After finding the line with "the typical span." in the entries below, retype exactly each line from there through the line with "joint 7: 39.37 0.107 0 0", including that final line.

***** THE RECORDS

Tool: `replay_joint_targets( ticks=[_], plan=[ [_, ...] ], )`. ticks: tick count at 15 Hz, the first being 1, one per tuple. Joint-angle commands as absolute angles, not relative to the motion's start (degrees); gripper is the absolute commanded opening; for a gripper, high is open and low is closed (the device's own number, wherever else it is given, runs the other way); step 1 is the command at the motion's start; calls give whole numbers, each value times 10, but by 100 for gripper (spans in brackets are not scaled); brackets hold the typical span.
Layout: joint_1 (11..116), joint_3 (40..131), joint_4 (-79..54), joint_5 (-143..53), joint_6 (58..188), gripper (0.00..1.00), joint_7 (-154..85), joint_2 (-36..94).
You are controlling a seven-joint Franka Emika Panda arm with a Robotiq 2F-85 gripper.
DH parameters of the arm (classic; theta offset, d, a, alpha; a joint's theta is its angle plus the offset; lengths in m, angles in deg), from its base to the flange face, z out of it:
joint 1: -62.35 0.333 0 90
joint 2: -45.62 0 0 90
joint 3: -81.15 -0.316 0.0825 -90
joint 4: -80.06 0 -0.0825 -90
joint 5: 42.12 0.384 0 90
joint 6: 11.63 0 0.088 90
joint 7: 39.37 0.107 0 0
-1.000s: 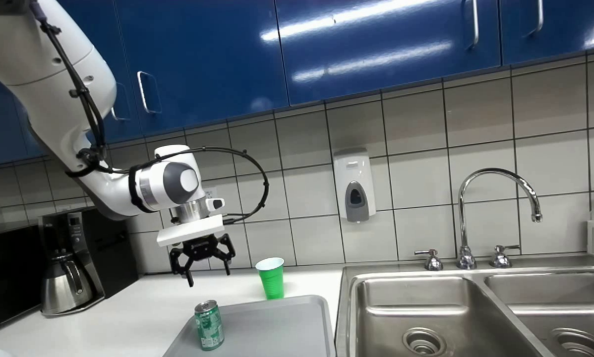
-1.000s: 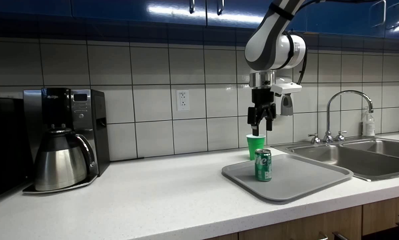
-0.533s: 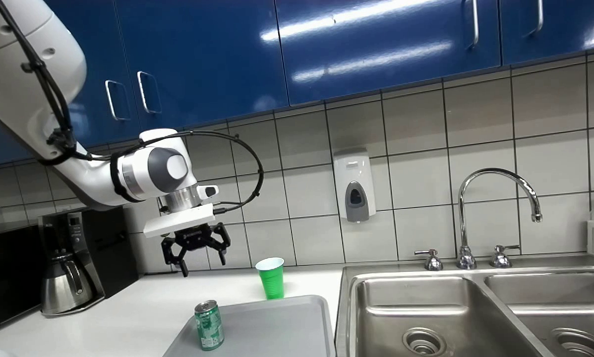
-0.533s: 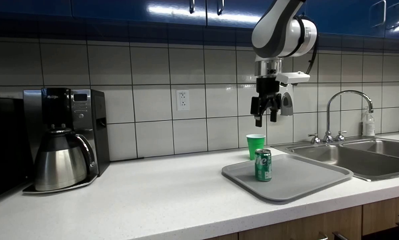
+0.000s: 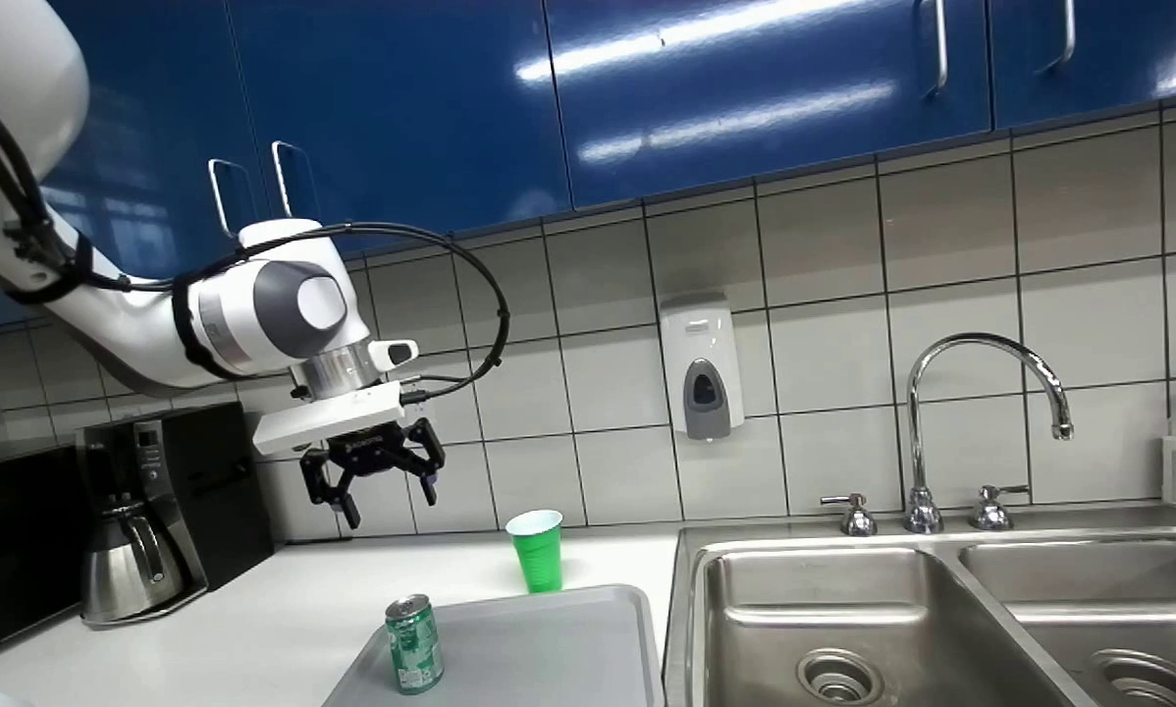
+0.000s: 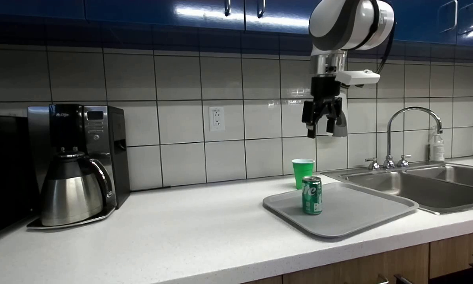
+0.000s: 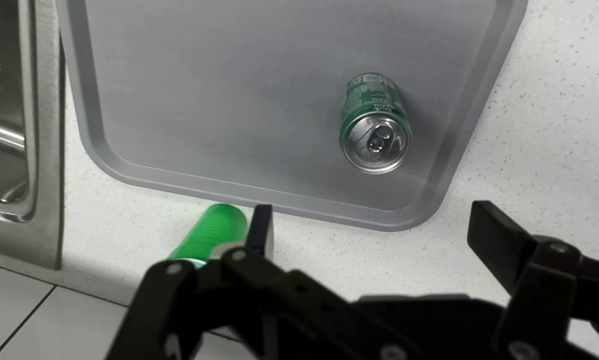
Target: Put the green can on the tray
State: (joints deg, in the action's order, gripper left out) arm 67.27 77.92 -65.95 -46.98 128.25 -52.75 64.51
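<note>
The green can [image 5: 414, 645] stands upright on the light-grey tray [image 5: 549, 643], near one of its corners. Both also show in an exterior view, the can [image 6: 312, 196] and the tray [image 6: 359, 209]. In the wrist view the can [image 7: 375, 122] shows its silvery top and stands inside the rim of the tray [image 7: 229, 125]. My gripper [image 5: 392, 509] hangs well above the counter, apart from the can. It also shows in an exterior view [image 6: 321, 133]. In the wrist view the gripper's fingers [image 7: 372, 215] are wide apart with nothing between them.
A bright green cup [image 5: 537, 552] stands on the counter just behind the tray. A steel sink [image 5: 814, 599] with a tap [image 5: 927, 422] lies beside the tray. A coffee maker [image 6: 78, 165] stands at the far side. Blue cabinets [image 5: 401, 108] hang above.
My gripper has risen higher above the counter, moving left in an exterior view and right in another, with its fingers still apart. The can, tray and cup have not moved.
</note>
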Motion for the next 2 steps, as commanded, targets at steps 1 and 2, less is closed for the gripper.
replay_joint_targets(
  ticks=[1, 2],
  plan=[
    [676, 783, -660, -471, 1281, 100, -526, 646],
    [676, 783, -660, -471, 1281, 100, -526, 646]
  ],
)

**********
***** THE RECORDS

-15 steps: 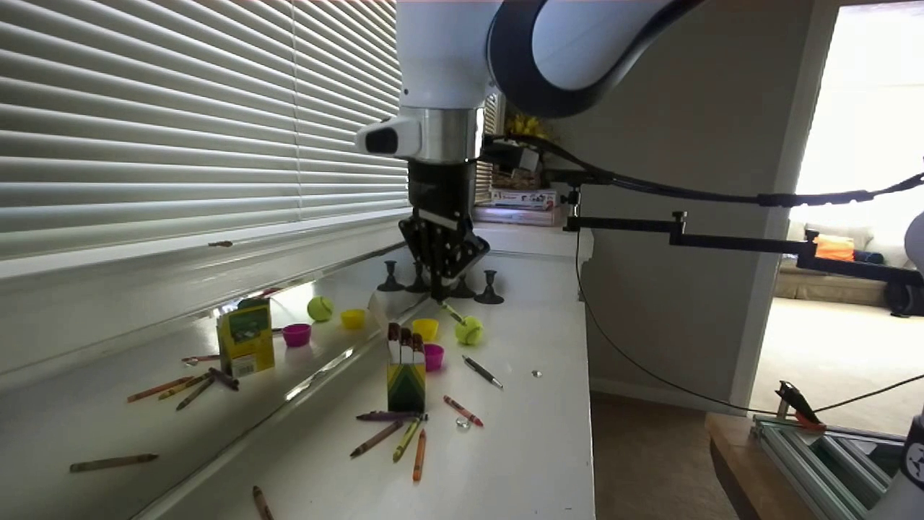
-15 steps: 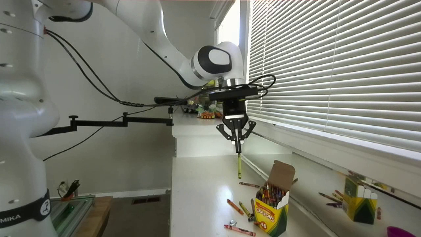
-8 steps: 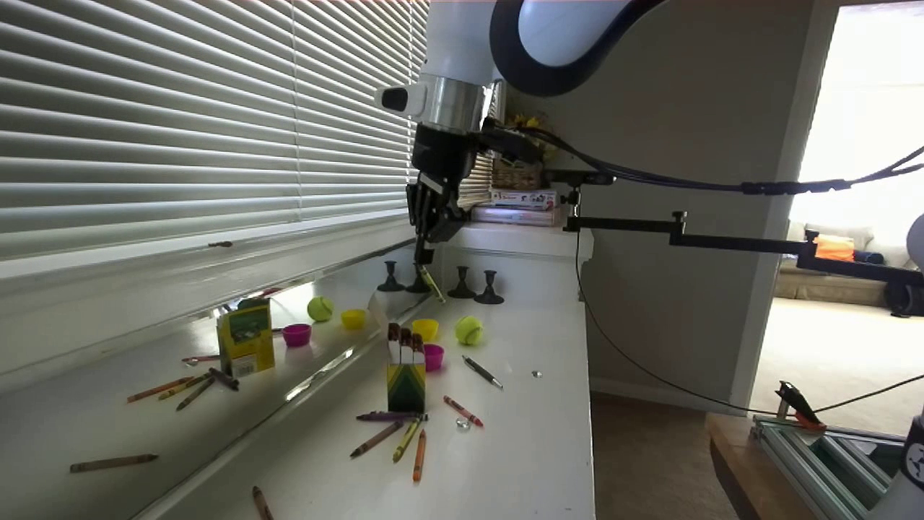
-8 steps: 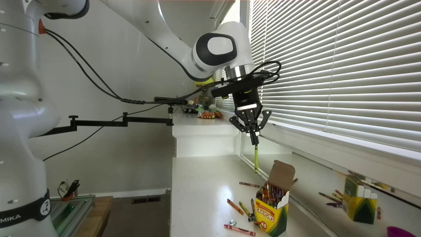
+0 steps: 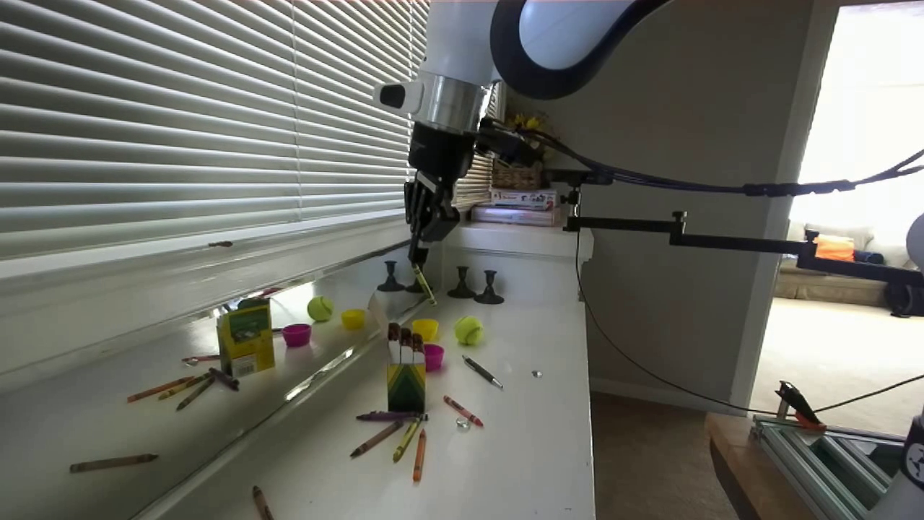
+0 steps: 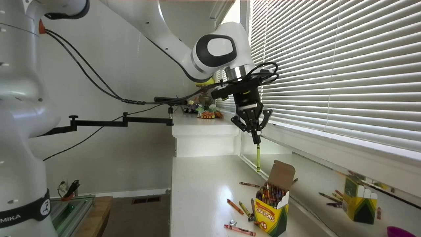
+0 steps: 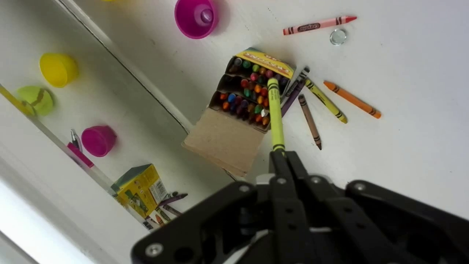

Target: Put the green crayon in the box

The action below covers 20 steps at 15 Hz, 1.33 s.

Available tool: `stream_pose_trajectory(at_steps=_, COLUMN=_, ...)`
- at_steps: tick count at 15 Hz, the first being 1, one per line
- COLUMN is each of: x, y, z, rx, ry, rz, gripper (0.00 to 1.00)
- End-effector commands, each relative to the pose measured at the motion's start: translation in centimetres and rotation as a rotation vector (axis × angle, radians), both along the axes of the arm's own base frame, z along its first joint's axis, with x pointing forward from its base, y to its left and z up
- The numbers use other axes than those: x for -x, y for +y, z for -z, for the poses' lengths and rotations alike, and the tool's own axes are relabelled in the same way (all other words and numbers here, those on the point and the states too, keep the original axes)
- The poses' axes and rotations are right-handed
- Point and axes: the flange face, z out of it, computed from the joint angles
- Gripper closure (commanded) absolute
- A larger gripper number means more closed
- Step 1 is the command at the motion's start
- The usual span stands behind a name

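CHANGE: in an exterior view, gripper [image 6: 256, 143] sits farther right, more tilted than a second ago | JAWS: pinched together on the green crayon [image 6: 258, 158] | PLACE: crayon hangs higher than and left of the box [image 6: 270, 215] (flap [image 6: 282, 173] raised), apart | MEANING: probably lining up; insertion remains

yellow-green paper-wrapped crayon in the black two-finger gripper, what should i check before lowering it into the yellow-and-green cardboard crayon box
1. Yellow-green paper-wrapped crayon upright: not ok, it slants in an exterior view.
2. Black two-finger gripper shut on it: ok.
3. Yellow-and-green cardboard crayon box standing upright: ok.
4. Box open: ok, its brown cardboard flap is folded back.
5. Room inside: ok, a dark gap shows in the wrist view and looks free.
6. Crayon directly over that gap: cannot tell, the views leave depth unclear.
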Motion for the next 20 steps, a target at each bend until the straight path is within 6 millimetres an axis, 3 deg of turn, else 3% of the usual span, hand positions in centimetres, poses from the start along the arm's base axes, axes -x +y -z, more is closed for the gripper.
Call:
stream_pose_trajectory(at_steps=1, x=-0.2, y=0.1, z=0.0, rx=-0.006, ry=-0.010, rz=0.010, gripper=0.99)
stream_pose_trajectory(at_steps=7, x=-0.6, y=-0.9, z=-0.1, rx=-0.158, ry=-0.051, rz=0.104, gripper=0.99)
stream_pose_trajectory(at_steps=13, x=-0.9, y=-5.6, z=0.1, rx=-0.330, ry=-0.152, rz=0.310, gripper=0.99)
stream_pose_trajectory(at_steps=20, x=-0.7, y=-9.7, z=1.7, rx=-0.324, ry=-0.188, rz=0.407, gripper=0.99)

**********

▸ **SOLVED PROBLEM**
Tool: `replay_joint_targets( ticks=[_], plan=[ [_, ...] ], )`. ticks: tick count at 15 Hz, the first being 1, one per tuple. Joint-angle commands as absolute angles, not relative to the motion's start (degrees); gripper is the absolute commanded opening; for a gripper, high is open and low is closed (the device's own number, wherever else it is given, runs the other way); step 1 is the command at the motion's start; calls give whole numbers, each value times 10, but by 100 for gripper (spans in brackets are not scaled); brackets hold the typical span.
Layout: joint_1 (11..116), joint_3 (40..131), joint_4 (-79..54), joint_5 (-143..53), joint_6 (58..188), gripper (0.00..1.00), joint_7 (-154..85), joint_2 (-36..94).
You are controlling a seven-joint Franka Emika Panda arm with a Robotiq 2F-85 gripper.
DH parameters of the arm (classic; theta offset, d, a, alpha; a joint's theta is its angle plus the offset; lengths in m, angles in deg), from its base to the flange face, z out of it:
joint 1: -62.35 0.333 0 90
joint 2: -45.62 0 0 90
joint 3: -81.15 -0.316 0.0825 -90
joint 4: -80.06 0 -0.0825 -90
joint 5: 42.12 0.384 0 90
joint 6: 11.63 0 0.088 90
joint 7: 39.37 0.107 0 0

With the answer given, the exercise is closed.